## [Problem description]
An exact reproduction of the data below is the required answer.
(Dataset content Opens)
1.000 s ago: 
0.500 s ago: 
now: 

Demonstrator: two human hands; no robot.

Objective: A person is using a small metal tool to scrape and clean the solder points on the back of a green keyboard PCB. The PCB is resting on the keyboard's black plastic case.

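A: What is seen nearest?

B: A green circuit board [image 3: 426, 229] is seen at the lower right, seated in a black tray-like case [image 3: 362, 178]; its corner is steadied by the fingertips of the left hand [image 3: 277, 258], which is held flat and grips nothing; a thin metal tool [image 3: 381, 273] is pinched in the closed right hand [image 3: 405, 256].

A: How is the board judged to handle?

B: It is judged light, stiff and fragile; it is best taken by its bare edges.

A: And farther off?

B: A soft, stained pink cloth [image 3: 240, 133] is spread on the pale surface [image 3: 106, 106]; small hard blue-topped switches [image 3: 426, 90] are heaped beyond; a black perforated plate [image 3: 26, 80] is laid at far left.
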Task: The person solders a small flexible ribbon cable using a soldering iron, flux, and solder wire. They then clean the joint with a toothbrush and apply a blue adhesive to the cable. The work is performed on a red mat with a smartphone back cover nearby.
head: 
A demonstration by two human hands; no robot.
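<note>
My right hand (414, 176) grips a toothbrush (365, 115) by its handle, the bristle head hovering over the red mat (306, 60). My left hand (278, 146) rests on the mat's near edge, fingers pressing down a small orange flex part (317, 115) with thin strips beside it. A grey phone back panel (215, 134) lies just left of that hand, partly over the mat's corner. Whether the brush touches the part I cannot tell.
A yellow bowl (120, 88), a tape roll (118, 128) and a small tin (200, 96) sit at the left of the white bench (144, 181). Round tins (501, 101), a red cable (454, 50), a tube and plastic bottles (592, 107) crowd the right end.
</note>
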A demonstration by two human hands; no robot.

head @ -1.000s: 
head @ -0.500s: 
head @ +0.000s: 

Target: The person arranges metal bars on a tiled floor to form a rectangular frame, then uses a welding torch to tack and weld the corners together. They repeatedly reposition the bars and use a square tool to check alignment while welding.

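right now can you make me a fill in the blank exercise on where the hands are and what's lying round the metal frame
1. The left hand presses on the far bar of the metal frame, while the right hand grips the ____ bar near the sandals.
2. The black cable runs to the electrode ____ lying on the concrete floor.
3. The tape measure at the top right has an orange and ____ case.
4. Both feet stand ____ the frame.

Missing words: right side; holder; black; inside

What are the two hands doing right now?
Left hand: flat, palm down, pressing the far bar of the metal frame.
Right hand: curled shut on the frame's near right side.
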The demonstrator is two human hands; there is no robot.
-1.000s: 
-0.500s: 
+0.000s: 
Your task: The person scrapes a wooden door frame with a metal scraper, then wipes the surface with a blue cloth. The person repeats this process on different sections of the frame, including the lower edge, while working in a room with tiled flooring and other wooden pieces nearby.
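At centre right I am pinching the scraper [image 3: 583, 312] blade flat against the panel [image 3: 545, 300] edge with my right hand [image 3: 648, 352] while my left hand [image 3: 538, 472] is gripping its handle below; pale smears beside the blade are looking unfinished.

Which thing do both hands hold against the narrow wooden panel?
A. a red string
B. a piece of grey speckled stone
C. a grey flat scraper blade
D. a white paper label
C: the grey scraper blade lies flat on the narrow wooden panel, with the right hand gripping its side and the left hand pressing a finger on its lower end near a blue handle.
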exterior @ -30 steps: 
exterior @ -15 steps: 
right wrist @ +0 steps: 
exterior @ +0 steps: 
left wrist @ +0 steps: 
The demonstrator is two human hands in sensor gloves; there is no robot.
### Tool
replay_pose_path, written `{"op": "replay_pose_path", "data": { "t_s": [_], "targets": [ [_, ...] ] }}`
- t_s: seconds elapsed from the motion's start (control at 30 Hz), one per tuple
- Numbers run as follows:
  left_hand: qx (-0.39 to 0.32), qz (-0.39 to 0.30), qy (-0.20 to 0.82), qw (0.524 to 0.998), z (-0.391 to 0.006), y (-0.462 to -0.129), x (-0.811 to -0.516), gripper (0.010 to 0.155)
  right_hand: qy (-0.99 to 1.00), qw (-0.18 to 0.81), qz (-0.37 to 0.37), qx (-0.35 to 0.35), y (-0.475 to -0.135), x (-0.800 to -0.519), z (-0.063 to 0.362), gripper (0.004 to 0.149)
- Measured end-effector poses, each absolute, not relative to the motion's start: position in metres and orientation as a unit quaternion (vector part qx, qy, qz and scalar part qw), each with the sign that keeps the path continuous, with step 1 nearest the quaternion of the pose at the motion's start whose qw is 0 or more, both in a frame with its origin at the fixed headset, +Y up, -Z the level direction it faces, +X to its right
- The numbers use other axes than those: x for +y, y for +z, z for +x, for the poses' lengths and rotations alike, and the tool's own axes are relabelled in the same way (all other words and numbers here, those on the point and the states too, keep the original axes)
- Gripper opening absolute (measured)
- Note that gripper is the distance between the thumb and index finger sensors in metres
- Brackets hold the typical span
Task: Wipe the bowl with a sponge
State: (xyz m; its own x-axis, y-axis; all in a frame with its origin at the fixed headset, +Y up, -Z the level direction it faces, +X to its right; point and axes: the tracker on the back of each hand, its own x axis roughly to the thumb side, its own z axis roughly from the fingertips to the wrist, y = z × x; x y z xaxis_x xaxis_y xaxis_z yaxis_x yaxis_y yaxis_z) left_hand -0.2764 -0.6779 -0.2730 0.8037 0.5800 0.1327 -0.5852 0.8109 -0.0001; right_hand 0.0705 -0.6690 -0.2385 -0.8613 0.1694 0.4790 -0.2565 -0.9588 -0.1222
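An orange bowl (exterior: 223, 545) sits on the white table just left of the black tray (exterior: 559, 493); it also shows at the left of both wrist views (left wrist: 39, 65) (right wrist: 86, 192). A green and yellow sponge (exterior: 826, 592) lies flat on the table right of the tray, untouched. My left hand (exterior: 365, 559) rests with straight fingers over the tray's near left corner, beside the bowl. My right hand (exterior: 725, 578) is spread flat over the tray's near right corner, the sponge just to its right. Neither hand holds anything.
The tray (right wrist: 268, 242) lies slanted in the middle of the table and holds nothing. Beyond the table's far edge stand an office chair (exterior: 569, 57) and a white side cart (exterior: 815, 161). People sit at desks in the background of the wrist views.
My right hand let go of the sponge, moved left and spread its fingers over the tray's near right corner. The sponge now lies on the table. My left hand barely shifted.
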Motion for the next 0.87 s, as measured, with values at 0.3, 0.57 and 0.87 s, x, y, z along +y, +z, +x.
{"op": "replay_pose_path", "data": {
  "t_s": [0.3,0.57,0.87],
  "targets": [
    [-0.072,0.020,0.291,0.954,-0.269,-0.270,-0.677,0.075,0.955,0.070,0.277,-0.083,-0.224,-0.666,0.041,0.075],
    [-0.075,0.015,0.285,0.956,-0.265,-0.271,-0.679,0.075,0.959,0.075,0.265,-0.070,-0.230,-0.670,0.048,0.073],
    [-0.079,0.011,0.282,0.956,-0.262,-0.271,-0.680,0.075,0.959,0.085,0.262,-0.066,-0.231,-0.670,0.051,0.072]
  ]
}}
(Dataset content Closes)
## [Result of the exercise]
1.000 s ago: 
0.500 s ago: 
now: 

Demonstrator: two human hands; no robot.

Objective: A person is using a small metal tool to scrape and clean the solder points on the back of a green keyboard PCB. The PCB is resting on the keyboard's black plastic case.

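A: What is seen nearest?

B: A green circuit board [image 3: 426, 229] is seen at the lower right, seated in a black tray-like case [image 3: 362, 178]; its corner is steadied by the fingertips of the left hand [image 3: 277, 258], which is held flat and grips nothing; a thin metal tool [image 3: 381, 273] is pinched in the closed right hand [image 3: 405, 256].

A: How is the board judged to handle?

B: It is judged light, stiff and fragile; it is best taken by its bare edges.

A: And farther off?

B: A soft, stained pink cloth [image 3: 240, 133] is spread on the pale surface [image 3: 106, 106]; small hard blue-topped switches [image 3: 426, 90] are heaped beyond; a black perforated plate [image 3: 26, 80] is laid at far left.
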Task: The person solders a small flexible ribbon cable using a soldering iron, flux, and solder wire. They then clean the joint with a toothbrush and apply a blue adhesive to the cable. The work is performed on a red mat with a smartphone back cover nearby.
head: 
A demonstration by two human hands; no robot.
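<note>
My right hand (414, 176) grips a toothbrush (365, 115) by its handle, the bristle head hovering over the red mat (306, 60). My left hand (278, 146) rests on the mat's near edge, fingers pressing down a small orange flex part (317, 115) with thin strips beside it. A grey phone back panel (215, 134) lies just left of that hand, partly over the mat's corner. Whether the brush touches the part I cannot tell.
A yellow bowl (120, 88), a tape roll (118, 128) and a small tin (200, 96) sit at the left of the white bench (144, 181). Round tins (501, 101), a red cable (454, 50), a tube and plastic bottles (592, 107) crowd the right end.
</note>
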A demonstration by two human hands; no robot.

head @ -1.000s: 
head @ -0.500s: 
head @ +0.000s: 

Target: The person arranges metal bars on a tiled floor to form a rectangular frame, then uses a welding torch to tack and weld the corners together. They repeatedly reposition the bars and use a square tool to check alignment while welding.

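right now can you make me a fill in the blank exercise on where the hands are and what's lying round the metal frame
1. The left hand presses on the far bar of the metal frame, while the right hand grips the ____ bar near the sandals.
2. The black cable runs to the electrode ____ lying on the concrete floor.
3. The tape measure at the top right has an orange and ____ case.
4. Both feet stand ____ the frame.

Missing words: right side; holder; black; inside

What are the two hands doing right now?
Left hand: flat, palm down, pressing the far bar of the metal frame.
Right hand: curled shut on the frame's near right side.
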The demonstrator is two human hands; there is no robot.
-1.000s: 
-0.500s: 
+0.000s: 
Your task: The person scrapes a wooden door frame with a metal scraper, then wipes the surface with a blue cloth. The person repeats this process on different sections of the frame, including the lower edge, while working in a room with tiled flooring and other wooden pieces nearby.
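At centre right I am pinching the scraper [image 3: 583, 312] blade flat against the panel [image 3: 545, 300] edge with my right hand [image 3: 648, 352] while my left hand [image 3: 538, 472] is gripping its handle below; pale smears beside the blade are looking unfinished.

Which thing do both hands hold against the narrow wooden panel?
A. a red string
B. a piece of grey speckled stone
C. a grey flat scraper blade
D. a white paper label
C: the grey scraper blade lies flat on the narrow wooden panel, with the right hand gripping its side and the left hand pressing a finger on its lower end near a blue handle.
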exterior @ -30 steps: 
exterior @ -15 steps: 
right wrist @ +0 steps: 
exterior @ +0 steps: 
left wrist @ +0 steps: 
The demonstrator is two human hands in sensor gloves; there is no robot.
### Tool
replay_pose_path, written `{"op": "replay_pose_path", "data": { "t_s": [_], "targets": [ [_, ...] ] }}`
- t_s: seconds elapsed from the motion's start (control at 30 Hz), one per tuple
- Numbers run as follows:
  left_hand: qx (-0.39 to 0.32), qz (-0.39 to 0.30), qy (-0.20 to 0.82), qw (0.524 to 0.998), z (-0.391 to 0.006), y (-0.462 to -0.129), x (-0.811 to -0.516), gripper (0.010 to 0.155)
  right_hand: qy (-0.99 to 1.00), qw (-0.18 to 0.81), qz (-0.37 to 0.37), qx (-0.35 to 0.35), y (-0.475 to -0.135), x (-0.800 to -0.519), z (-0.063 to 0.362), gripper (0.004 to 0.149)
- Measured end-effector poses, each absolute, not relative to the motion's start: position in metres and orientation as a unit quaternion (vector part qx, qy, qz and scalar part qw), each with the sign that keeps the path continuous, with step 1 nearest the quaternion of the pose at the motion's start whose qw is 0 or more, both in a frame with its origin at the fixed headset, +Y up, -Z the level direction it faces, +X to its right
- The numbers use other axes than those: x for +y, y for +z, z for +x, for the poses' lengths and rotations alike, and the tool's own axes are relabelled in the same way (all other words and numbers here, those on the point and the states too, keep the original axes)
- Gripper opening absolute (measured)
- Note that gripper is the distance between the thumb and index finger sensors in metres
- Brackets hold the typical span
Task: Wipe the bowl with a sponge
State: (xyz m; its own x-axis, y-axis; all in a frame with its origin at the fixed headset, +Y up, -Z the level direction it faces, +X to its right; point and axes: the tracker on the back of each hand, its own x axis roughly to the thumb side, its own z axis roughly from the fingertips to the wrist, y = z × x; x y z xaxis_x xaxis_y xaxis_z yaxis_x yaxis_y yaxis_z) left_hand -0.2764 -0.6779 -0.2730 0.8037 0.5800 0.1327 -0.5852 0.8109 -0.0001; right_hand 0.0705 -0.6690 -0.2385 -0.8613 0.1694 0.4790 -0.2565 -0.9588 -0.1222
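An orange bowl (exterior: 223, 545) sits on the white table just left of the black tray (exterior: 559, 493); it also shows at the left of both wrist views (left wrist: 39, 65) (right wrist: 86, 192). A green and yellow sponge (exterior: 826, 592) lies flat on the table right of the tray, untouched. My left hand (exterior: 365, 559) rests with straight fingers over the tray's near left corner, beside the bowl. My right hand (exterior: 725, 578) is spread flat over the tray's near right corner, the sponge just to its right. Neither hand holds anything.
The tray (right wrist: 268, 242) lies slanted in the middle of the table and holds nothing. Beyond the table's far edge stand an office chair (exterior: 569, 57) and a white side cart (exterior: 815, 161). People sit at desks in the background of the wrist views.
My right hand let go of the sponge, moved left and spread its fingers over the tray's near right corner. The sponge now lies on the table. My left hand barely shifted.
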Motion for the next 0.87 s, as measured, with values at 0.3, 0.57 and 0.87 s, x, y, z along +y, +z, +x.
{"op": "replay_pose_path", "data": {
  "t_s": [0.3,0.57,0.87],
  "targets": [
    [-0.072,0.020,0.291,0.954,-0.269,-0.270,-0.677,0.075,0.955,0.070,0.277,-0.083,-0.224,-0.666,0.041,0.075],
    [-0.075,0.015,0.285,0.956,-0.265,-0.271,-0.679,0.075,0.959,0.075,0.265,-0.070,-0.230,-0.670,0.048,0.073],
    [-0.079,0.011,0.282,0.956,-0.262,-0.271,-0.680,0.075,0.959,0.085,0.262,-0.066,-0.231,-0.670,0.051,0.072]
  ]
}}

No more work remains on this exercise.